● Given material:
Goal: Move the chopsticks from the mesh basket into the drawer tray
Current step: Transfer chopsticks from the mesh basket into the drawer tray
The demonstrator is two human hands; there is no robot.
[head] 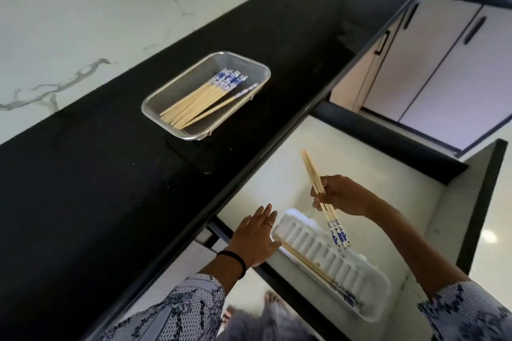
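Right hand grips chopsticks over tray; left hand flat, open

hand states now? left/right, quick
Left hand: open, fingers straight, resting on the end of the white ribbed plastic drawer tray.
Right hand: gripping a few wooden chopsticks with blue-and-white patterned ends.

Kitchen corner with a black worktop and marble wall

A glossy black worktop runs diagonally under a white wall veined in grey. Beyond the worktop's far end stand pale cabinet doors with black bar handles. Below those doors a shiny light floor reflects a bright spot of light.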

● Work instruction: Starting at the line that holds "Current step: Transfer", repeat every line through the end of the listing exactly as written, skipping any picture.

● Exercise result:
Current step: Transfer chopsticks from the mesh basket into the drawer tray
The demonstrator is two human hands; there is no robot.
[head] 
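Right hand grips chopsticks over tray; left hand flat, open

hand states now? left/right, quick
Left hand: open, fingers straight, resting on the end of the white ribbed plastic drawer tray.
Right hand: gripping a few wooden chopsticks with blue-and-white patterned ends.

Kitchen corner with a black worktop and marble wall

A glossy black worktop runs diagonally under a white wall veined in grey. Beyond the worktop's far end stand pale cabinet doors with black bar handles. Below those doors a shiny light floor reflects a bright spot of light.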

With that, the answer is finished.